## The problem
Pull every line containing "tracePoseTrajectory" from the data.
━━━━━ Data in this exercise
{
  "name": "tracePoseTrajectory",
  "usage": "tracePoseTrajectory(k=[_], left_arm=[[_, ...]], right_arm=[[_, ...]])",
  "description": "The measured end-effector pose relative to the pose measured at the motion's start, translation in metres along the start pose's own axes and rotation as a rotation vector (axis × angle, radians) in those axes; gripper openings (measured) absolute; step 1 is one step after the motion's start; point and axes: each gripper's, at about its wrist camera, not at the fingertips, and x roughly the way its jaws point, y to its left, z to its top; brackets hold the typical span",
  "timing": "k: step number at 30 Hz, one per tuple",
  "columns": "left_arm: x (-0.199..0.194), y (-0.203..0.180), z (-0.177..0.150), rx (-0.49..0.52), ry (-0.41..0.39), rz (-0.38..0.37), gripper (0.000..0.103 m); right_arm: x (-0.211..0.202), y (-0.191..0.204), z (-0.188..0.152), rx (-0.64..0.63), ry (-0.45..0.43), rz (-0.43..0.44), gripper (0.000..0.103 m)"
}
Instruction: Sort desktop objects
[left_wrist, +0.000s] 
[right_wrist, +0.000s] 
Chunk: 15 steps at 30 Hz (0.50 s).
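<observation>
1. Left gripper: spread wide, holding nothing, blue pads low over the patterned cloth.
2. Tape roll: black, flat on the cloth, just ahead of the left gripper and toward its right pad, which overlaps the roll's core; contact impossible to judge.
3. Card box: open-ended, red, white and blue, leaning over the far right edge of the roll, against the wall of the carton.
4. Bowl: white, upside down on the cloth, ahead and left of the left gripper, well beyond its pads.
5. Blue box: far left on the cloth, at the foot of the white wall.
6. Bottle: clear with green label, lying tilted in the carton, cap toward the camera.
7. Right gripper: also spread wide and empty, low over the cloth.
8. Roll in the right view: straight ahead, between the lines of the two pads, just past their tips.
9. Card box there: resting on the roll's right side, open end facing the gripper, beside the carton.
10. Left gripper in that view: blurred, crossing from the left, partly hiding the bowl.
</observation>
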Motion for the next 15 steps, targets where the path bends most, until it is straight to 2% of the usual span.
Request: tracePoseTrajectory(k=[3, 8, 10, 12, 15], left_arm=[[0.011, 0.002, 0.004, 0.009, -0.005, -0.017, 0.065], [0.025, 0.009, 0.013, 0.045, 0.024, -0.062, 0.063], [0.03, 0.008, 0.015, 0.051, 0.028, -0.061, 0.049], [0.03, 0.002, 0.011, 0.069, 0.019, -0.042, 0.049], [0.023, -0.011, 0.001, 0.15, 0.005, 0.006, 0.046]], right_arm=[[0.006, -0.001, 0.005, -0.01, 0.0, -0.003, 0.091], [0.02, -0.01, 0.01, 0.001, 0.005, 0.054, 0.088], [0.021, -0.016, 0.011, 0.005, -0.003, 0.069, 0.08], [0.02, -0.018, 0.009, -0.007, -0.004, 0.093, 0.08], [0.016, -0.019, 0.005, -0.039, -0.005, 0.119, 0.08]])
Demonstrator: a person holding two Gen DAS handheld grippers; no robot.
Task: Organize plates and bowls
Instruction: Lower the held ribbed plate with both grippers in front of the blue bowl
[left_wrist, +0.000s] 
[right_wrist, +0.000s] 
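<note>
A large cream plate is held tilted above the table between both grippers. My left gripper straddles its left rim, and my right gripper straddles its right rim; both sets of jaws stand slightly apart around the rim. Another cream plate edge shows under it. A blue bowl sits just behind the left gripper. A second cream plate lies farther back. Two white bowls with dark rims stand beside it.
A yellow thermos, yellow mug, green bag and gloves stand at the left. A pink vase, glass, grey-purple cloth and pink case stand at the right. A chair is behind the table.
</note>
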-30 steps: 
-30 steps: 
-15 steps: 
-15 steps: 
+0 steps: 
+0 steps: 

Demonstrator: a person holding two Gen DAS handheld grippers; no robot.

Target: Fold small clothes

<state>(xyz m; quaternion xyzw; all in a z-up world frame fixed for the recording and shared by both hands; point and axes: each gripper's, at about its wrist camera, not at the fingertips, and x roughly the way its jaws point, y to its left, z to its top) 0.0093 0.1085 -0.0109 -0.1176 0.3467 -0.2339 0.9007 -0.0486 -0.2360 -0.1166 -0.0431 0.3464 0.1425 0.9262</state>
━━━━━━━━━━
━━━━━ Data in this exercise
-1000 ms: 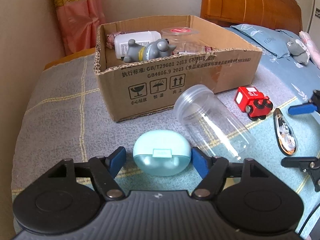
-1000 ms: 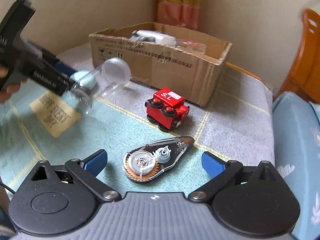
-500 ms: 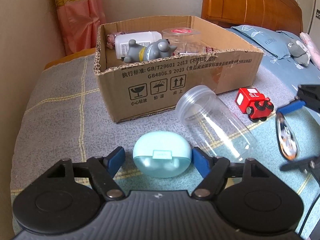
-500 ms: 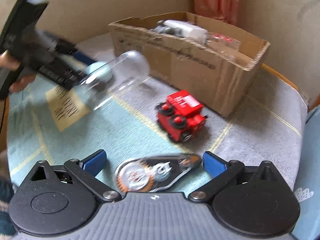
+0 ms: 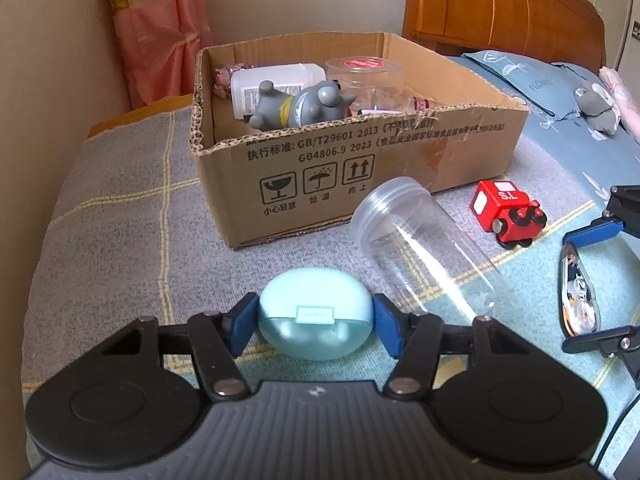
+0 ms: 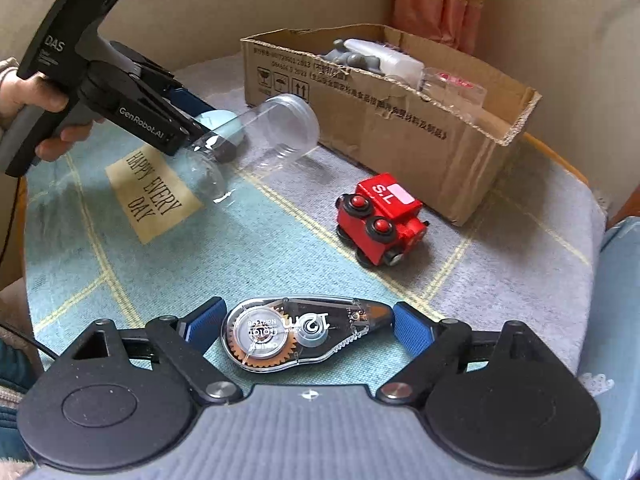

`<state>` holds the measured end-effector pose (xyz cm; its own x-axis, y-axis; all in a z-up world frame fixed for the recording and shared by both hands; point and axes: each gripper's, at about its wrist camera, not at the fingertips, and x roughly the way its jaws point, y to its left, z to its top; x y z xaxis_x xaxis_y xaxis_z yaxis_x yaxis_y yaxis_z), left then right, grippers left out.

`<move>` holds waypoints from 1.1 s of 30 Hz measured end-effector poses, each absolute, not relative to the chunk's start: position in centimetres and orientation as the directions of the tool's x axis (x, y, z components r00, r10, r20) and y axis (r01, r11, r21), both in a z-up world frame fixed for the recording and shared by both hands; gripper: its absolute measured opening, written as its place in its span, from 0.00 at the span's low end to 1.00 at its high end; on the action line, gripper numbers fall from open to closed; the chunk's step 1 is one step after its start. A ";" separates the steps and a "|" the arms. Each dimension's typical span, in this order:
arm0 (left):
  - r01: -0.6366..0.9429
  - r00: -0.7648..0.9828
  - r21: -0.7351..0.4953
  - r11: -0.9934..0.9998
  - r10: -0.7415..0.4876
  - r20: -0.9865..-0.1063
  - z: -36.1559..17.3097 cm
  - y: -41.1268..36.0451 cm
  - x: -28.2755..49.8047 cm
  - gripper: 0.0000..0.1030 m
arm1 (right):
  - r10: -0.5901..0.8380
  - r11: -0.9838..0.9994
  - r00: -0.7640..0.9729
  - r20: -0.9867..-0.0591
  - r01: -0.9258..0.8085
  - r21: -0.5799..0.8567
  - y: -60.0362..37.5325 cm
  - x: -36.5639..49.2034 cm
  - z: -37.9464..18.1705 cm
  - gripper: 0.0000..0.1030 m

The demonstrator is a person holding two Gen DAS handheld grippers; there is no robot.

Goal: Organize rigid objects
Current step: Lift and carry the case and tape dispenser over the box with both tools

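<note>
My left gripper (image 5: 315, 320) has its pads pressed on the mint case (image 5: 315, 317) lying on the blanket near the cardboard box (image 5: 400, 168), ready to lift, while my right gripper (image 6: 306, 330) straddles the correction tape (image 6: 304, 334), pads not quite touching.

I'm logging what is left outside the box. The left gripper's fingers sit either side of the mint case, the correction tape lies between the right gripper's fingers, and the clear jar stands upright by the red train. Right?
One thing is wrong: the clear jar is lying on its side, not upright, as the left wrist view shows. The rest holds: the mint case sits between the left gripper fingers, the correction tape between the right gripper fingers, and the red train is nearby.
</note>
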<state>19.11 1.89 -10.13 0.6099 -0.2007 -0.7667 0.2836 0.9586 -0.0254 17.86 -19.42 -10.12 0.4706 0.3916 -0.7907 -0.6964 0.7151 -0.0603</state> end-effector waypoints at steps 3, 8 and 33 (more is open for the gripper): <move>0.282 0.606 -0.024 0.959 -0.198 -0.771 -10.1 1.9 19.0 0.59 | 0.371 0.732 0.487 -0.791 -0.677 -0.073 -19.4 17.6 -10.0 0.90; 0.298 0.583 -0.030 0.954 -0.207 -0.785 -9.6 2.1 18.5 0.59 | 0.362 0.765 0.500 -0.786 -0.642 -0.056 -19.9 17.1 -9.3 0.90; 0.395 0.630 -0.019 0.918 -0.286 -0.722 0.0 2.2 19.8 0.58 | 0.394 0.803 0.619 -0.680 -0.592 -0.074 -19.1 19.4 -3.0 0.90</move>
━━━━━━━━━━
## Output
  "name": "tracePoseTrajectory",
  "usage": "tracePoseTrajectory(k=[_], left_arm=[[_, ...]], right_arm=[[_, ...]])",
Request: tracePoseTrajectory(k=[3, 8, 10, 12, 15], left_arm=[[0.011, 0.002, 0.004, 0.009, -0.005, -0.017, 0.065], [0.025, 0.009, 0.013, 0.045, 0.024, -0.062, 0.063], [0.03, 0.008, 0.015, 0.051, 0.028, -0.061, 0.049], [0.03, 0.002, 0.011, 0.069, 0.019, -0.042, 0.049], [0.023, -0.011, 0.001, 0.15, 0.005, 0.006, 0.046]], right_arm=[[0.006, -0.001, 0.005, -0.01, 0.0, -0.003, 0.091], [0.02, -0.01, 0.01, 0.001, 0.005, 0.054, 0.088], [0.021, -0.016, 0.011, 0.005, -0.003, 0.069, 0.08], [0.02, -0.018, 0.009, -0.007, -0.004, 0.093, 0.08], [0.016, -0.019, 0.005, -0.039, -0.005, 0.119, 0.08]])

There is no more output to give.